The ban on living in public housing is among the penalties for criminals that are not spelled out at sentencing and do not begin until the sentence runs out. Most of the sanctions were passed by Congress and state legislatures in the 1990s to get tough on crime. Now, as the record number of men and women who filled prisons in the past decade are finishing their terms, the consequences of the penalties are being felt.
The penalties also include a lifetime ban on receiving welfare or food stamps for those convicted of drug felonies, prohibitions against getting certain jobs in plumbing, education and other fields, and the loss of the right to vote, for life in some states.
Felons with drug convictions are barred from receiving federal student loans, and women who serve more than 15 months in prison might be forced to give up their children to foster care.
When the laws were passed, supporters called them extra deterrents to crime. They carried no cost and in some cases even saved money by reducing the number of people in public housing or on welfare.
Rep. E. Clay Shaw Jr., a Florida Republican who was one of the main architects of the lifetime ban on welfare for women convicted of a drug felony, said: "We were mostly aiming at the drug trade. The thought was that if someone was buying drugs, we don't feel an obligation to support them."

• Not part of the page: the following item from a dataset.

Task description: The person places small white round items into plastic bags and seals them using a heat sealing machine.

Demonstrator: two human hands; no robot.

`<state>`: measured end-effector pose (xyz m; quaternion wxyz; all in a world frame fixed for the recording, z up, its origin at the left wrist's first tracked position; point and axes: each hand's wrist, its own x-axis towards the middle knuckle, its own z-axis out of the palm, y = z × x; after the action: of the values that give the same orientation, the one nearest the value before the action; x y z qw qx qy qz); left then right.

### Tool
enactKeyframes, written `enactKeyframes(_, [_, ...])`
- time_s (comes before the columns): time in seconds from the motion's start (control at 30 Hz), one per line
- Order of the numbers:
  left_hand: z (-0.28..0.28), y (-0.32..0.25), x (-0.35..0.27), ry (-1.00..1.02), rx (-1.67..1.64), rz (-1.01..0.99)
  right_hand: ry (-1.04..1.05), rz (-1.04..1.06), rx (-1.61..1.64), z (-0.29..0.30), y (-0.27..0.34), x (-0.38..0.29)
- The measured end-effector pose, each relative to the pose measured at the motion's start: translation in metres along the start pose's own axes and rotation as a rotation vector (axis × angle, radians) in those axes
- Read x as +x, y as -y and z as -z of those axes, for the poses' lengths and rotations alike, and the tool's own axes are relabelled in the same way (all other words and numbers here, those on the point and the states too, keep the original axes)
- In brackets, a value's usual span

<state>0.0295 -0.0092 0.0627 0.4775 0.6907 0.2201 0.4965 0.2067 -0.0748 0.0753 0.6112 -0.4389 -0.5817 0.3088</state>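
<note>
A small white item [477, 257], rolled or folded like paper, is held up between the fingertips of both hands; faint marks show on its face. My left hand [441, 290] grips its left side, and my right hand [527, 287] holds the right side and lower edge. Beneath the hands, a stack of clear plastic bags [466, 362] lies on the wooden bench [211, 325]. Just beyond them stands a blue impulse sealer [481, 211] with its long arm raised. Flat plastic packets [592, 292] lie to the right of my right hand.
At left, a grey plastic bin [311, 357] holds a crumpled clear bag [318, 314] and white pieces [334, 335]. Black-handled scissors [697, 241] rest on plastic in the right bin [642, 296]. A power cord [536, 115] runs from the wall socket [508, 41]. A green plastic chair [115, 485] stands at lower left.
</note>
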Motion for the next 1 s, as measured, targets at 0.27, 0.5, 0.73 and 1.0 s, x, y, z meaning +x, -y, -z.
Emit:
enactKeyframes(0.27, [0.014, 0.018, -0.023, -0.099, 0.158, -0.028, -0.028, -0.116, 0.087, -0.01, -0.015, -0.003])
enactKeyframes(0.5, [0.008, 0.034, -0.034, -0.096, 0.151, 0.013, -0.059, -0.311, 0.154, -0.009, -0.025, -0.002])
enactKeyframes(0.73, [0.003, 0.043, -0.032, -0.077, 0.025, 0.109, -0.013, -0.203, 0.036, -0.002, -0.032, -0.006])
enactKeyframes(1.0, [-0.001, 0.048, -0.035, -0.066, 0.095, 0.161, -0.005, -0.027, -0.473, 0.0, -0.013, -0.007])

Similarly, Shaw said, the bar on public housing for people convicted of a crime "was to deter people so they wouldn't get involved in drugs." Public housing tenants wanted the bar, Shaw said, "so they didn't have drug deals going down in front of them and their children."
Although the sanctions were often passed with broad bipartisan support, some judges, prosecutors and advocates for the poor criticize the laws as counterproductive and urge that they be re-examined.
"They make it even harder for newly released inmates to find jobs, housing and reunite with their families and therefore to lead productive lives," said Jeremy Travis, a senior fellow at the Urban Institute in Washington, who coined the phrase "invisible punishment" to describe such penalties.
Stewart put it more starkly in a furtive visit to his mother at Stateway Gardens. "Basically, this stuff is telling me I've served my time, I'm out, but I'm never going to be allowed to be part of society again," Stewart said. "So what do you want me to do? I'm going to end up doing something wrong again."
The criminal justice section of the American Bar Association adopted guidelines recently suggesting the laws need to be re-examined. Margaret Love, a former Justice Department official who headed the committee, said all the punishments should be codified in one place and made part of sentencing, so that defendants, their lawyers and judges understand what is happening.